Comments on L2/22-230 "Mathematical notation profile for default identifiers"

Date/Time: Tue Oct 25 17:03:27 CDT 2022
Name: Kent Karlsson
Report Type: Other Document Submission
Opt Subject: 22230-math-profile.pdf

Comments on https://www.unicode.org/L2/L2022/22230-math-profile.pdf:
-------

1. “Math_Continue ≔ Math_Start ∪ [⁽ ₍ ⁾ ₎⁺₊⁼₌⁻₋⁰₀¹₁²₂³₃⁴₄⁵₅⁶₆⁷₇⁸₈⁹₉]”

This is an very bad idea, “math profile” or not, because it allows
identifiers that look like expressions to be evaluated. Using that would be
very confusing, and thus a very bad idea. If a programming language were to
allow this, “math profile” or not, this feature should be quickly
deprecated, and, deprecated or not, auxiliary programming style checkers
(commonly used in software projects) implement checks to disallow such
identifiers.

As a side note, I would think that programming language standardisers
(and implementors) would not look kindly on a notion of “profile” for
identifiers... Users (programmers and software companies, esp. the people
considering coding style) certainly will not look kindly upon it.

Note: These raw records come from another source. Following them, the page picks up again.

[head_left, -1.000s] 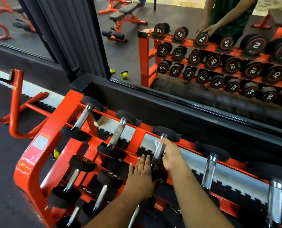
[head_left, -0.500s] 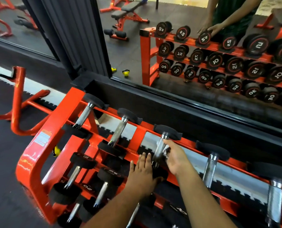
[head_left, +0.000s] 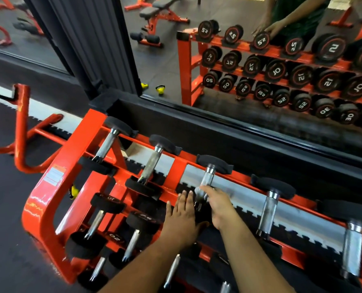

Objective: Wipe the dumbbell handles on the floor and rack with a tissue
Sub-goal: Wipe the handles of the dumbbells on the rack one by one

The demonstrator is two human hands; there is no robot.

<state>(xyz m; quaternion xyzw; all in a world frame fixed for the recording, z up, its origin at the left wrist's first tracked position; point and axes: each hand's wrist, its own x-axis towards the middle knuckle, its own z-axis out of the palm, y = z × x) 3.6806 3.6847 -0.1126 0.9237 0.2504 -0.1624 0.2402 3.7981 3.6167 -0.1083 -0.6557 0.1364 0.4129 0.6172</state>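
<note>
Right hand: my right hand (head_left: 219, 208) is wrapped low on the chrome handle (head_left: 206, 182) of the third dumbbell on the top shelf; whether a tissue is under my fingers I cannot tell.
Left hand: my left hand (head_left: 181, 218) lies flat, fingers spread, on that dumbbell's near black head, gripping nothing.
Room to move: the upper handle is bare up to the far head (head_left: 214, 164); open gaps on both sides.
Neighbours: the second dumbbell's handle (head_left: 151, 163) to the left, the fourth dumbbell's (head_left: 267, 212) to the right, both well apart from my hands.
In the way: the orange rack (head_left: 49, 199) rails cross beneath.
Room: mirror wall (head_left: 260, 70) just behind the rack; dark rubber floor (head_left: 6, 229).
</note>
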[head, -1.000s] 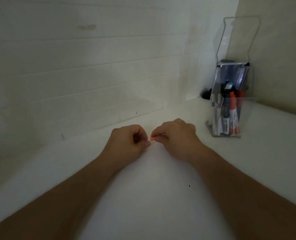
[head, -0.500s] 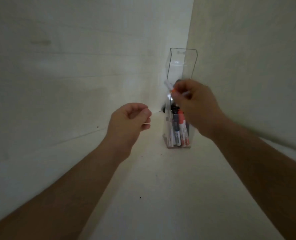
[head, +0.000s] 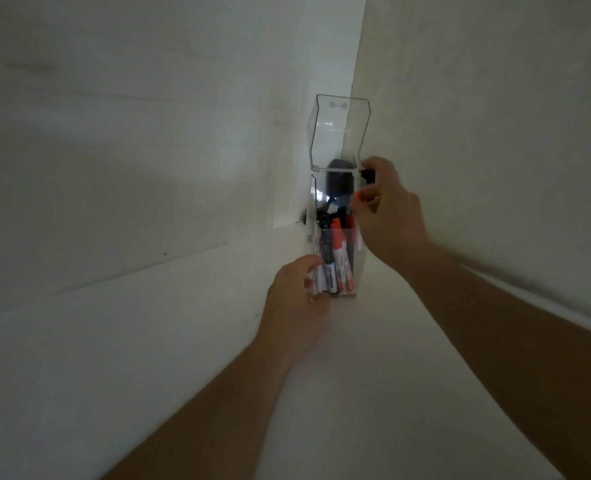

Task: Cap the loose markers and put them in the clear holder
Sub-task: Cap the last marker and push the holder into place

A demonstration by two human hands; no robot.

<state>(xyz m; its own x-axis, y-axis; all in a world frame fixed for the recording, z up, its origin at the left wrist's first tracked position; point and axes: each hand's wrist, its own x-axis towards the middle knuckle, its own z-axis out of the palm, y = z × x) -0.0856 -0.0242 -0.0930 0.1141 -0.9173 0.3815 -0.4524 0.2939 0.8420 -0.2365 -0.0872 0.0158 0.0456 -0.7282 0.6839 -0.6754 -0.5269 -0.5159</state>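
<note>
The clear holder, lid standing open, is containing upright capped markers, red and dark. The left hand is curling round its lower left side on the desk. The right hand is pinching an orange-capped marker at the holder's mouth.

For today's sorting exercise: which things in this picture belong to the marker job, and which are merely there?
Job:
holder, lid up
markers standing inside
orange marker in the right hand
left hand holding the holder's base

Merely there:
dark object behind the holder
counter
walls
</note>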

That said, I’m more sympathetic to the subproposal of using “pre-subscripted
digits” (just the digits, and just the subscript ones) at the END of
identifiers (only at the end, NOT in the middle). More generally one would
use arrays or array-like constructs for general indexing, but for simple
cases, using pre-subscripted digits would do fine. Subscripts are often
used to “just” do indexing, not some other mathematical operation, and one
can regard that as part of the name if the index is just an explicit
(not computed) literal (small) natural number. So, “Math_Optional_End ≔
[₀₁₂₃₄₅₆₇₈₉]” (with associated changes) or even “Math_Optional_End ≔
[₀₁₂₃₄₅₆₇₈₉]+” (also without any “profile”), or similar, could work, but
multiple subscript digits in a sequence might not look good in a
fixed-width font... (I’m sure you can massage this in, without me having to
give the details here.)

--------

2. “the expressions do not usually represent multiple terms; or if they do,
they need to resort to a heavily degraded representation, such as log1p
(x) for log(1+x) in IEEE 754”

The reason for log1p in IEEE 754 (and ISO/IEC 10967-2, LIA-2) has absolutely
nothing to do with a “need to resort to a heavily degraded representation”.
It has to do with properties of floating-point numbers (as opposed
to “real” numbers in math), to allow higher accuracy (in floating-point)
when using log1p(x) compared to using log(1+x) in a numerical program. That
is, for values of x close to 0, the returned result is highly accurate for
log1p(x) and variants, max 0.5 ulp error (if implemented properly; 0 ulp
error, for natural logarithm) for x close to or in the “underflow area”,
whereas log(1+x) will return a very inaccurate 0, up to several billion
ulps relative to x (not relative to 1+x, of course), except for x being 0
itself. (ulp, units in the last place, is a relative error, not an absolute
error, so “several billion ulp” might not matter, depending on the rest of
the computation.) Ok, maybe that was too much about floating-point in this
context... Now, these numerical functions (log1p and similar) will need a
naming. And a naming like “log⁺¹” (assuming that this will survive comment
submission, and not normalized away or rejected as “forbidden”) would be
highly confusing and totally inappropriate. See point 1.

--------